— The task —
Without changing anything, set down every line shown below.

[Data entries]
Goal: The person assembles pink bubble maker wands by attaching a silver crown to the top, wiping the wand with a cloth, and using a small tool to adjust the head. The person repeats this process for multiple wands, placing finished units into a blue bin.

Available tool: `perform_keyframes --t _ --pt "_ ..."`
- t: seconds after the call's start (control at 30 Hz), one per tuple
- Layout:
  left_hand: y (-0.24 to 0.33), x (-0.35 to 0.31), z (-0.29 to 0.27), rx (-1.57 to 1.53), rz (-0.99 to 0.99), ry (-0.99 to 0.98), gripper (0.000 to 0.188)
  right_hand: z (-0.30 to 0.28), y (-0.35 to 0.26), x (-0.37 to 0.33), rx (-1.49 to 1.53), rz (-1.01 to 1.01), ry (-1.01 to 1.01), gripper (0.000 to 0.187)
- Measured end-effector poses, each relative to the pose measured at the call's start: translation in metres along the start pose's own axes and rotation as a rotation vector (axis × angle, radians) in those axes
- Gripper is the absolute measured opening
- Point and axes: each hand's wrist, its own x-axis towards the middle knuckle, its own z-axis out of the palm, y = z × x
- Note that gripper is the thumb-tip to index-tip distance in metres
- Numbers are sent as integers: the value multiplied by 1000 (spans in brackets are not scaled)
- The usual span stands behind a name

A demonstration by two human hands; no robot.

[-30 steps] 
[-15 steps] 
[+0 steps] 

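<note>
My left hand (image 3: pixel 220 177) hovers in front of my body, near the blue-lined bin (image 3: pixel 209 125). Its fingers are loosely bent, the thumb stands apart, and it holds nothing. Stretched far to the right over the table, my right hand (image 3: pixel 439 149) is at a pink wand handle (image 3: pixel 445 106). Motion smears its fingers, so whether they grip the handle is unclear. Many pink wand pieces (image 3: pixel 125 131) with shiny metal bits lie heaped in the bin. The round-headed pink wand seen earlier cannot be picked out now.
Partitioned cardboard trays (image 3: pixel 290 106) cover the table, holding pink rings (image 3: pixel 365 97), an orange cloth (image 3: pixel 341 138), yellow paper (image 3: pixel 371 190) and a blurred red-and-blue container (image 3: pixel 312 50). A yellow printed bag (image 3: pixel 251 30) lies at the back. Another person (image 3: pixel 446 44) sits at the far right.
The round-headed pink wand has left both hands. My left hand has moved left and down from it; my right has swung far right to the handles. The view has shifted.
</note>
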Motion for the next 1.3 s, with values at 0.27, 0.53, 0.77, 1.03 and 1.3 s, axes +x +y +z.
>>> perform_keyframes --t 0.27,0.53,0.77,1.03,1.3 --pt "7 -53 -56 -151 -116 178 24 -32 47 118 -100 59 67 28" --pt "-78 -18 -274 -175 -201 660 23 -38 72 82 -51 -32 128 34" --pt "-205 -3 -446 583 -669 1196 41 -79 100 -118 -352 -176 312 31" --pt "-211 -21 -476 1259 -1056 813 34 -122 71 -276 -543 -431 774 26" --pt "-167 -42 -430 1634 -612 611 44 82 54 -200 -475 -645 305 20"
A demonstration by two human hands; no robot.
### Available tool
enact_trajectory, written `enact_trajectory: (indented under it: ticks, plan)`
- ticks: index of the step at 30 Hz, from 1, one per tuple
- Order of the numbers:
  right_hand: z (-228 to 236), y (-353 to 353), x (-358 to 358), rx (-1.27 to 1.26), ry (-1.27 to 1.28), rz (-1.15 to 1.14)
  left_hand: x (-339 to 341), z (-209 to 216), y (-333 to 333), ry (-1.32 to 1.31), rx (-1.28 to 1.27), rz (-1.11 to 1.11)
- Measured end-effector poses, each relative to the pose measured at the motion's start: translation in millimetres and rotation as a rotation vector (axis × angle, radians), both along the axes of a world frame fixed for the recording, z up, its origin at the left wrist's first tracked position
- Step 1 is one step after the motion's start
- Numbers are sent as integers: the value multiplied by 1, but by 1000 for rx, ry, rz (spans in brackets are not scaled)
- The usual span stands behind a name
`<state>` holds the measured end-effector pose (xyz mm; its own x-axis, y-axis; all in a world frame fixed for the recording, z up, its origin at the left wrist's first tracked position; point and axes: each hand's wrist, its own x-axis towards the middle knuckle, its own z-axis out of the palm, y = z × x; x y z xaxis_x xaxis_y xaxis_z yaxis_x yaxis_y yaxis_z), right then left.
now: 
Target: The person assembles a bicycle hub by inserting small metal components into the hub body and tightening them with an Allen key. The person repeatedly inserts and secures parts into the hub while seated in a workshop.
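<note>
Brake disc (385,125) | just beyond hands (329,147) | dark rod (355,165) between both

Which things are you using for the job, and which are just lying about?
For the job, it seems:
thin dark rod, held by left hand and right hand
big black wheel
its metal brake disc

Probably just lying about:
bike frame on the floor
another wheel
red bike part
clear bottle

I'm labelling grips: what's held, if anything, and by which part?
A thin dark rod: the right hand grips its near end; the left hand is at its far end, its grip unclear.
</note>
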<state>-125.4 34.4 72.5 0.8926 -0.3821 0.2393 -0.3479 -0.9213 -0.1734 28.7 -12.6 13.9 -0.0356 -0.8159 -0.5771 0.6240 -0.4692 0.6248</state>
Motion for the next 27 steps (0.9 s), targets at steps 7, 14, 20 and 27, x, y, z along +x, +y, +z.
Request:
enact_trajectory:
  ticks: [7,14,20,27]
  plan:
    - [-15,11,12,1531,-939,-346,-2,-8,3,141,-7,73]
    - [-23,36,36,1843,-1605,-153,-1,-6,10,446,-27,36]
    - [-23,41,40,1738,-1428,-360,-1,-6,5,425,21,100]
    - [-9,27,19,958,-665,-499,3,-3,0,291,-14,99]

— Written solution —
Goal: The person assembles pink bubble maker wands by attaching a silver crown to the top, wiping the wand with a cloth, and using a small tool to adjust the head. The person repeats this process for multiple wands, placing finished units into a blue bin.

Available tool: `perform_keyframes --t _ --pt "_ ..."`
- t: seconds after the call's start (control at 30 Hz), one per tuple
- Layout:
  left_hand: y (-0.24 to 0.33), x (-0.35 to 0.31), z (-0.29 to 0.27), rx (-1.57 to 1.53), rz (-0.99 to 0.99), ry (-0.99 to 0.98), gripper (0.000 to 0.188)
  right_hand: z (-0.30 to 0.28), y (-0.35 to 0.26), x (-0.37 to 0.33), rx (-1.49 to 1.53), rz (-1.01 to 1.01), ry (-1.01 to 1.01), gripper (0.000 to 0.187)
- Measured end-effector poses, each relative to the pose measured at the call's start: translation in metres along the start pose's own axes and rotation as a rotation vector (axis × angle, radians) in those axes
- Gripper is the absolute measured opening
- Point and axes: each hand's wrist, its own x-axis towards the middle knuckle, its own z-axis out of the palm, y = z × x
- Note that gripper is the thumb-tip to index-tip distance in metres
- Numbers are sent as integers: the value multiplied by 1000 (spans in brackets are not scaled)
- The usual span stands behind a name

A demonstration by two human hands; no robot.

[-30 steps] 
[-15 steps] 
[+0 steps] 

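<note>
My left hand (image 3: pixel 220 177) hovers in front of my body, near the blue-lined bin (image 3: pixel 209 125). Its fingers are loosely bent, the thumb stands apart, and it holds nothing. Stretched far to the right over the table, my right hand (image 3: pixel 439 149) is at a pink wand handle (image 3: pixel 445 106). Motion smears its fingers, so whether they grip the handle is unclear. Many pink wand pieces (image 3: pixel 125 131) with shiny metal bits lie heaped in the bin. The round-headed pink wand seen earlier cannot be picked out now.
Partitioned cardboard trays (image 3: pixel 290 106) cover the table, holding pink rings (image 3: pixel 365 97), an orange cloth (image 3: pixel 341 138), yellow paper (image 3: pixel 371 190) and a blurred red-and-blue container (image 3: pixel 312 50). A yellow printed bag (image 3: pixel 251 30) lies at the back. Another person (image 3: pixel 446 44) sits at the far right.
The round-headed pink wand has left both hands. My left hand has moved left and down from it; my right has swung far right to the handles. The view has shifted.
</note>
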Motion for the next 1.3 s, with values at 0.27, 0.53, 0.77, 1.03 and 1.3 s, axes +x +y +z.
>>> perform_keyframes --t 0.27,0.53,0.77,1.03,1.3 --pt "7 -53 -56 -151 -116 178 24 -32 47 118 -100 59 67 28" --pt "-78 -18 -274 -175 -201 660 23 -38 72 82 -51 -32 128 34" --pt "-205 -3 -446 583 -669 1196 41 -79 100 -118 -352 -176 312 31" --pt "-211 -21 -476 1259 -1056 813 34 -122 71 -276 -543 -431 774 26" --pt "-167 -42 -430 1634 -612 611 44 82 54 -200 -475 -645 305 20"
A demonstration by two human hands; no robot.
### Available tool
enact_trajectory, written `enact_trajectory: (indented under it: ticks, plan)`
- ticks: index of the step at 30 Hz, from 1, one per tuple
- Order of the numbers:
  right_hand: z (-228 to 236), y (-353 to 353), x (-358 to 358), rx (-1.27 to 1.26), ry (-1.27 to 1.28), rz (-1.15 to 1.14)
  left_hand: x (-339 to 341), z (-209 to 216), y (-333 to 333), ry (-1.32 to 1.31), rx (-1.28 to 1.27), rz (-1.11 to 1.11)
- Measured end-effector poses, each relative to the pose measured at the motion's start: translation in millimetres and rotation as a rotation vector (axis × angle, radians), both along the axes of a world frame fixed for the recording, z up, its origin at the left wrist's first tracked position
- Step 1 is one step after the motion's start
- Numbers are sent as integers: the value multiplied by 1, but by 1000 for rx, ry, rz (spans in brackets are not scaled)
- The usual span stands behind a name
`<state>` holds the measured end-effector pose (xyz mm; its own x-axis, y-axis; all in a world frame fixed for the recording, z up, its origin at the left wrist's first tracked position; point and axes: each hand's wrist, its own x-axis towards the middle knuckle, its own z-axis out of the palm, y = z × x; x y z xaxis_x xaxis_y xaxis_z yaxis_x yaxis_y yaxis_z), right then left.
now: 
Target: The person assembles a bicycle hub by inserting small metal components into the hub body and tightening them with an Allen key. The person repeatedly inserts and secures parts into the hub while seated in a workshop.
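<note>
Brake disc (385,125) | just beyond hands (329,147) | dark rod (355,165) between both

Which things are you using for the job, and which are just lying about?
For the job, it seems:
thin dark rod, held by left hand and right hand
big black wheel
its metal brake disc

Probably just lying about:
bike frame on the floor
another wheel
red bike part
clear bottle

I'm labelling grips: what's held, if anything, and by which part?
A thin dark rod: the right hand grips its near end; the left hand is at its far end, its grip unclear.
</note>
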<state>-125.4 34.4 72.5 0.8926 -0.3821 0.2393 -0.3479 -0.9213 -0.1734 28.7 -12.6 13.9 -0.0356 -0.8159 -0.5771 0.6240 -0.4692 0.6248</state>
Motion for the next 27 steps (0.9 s), targets at steps 7, 14, 20 and 27, x, y, z along +x, +y, +z.
Request:
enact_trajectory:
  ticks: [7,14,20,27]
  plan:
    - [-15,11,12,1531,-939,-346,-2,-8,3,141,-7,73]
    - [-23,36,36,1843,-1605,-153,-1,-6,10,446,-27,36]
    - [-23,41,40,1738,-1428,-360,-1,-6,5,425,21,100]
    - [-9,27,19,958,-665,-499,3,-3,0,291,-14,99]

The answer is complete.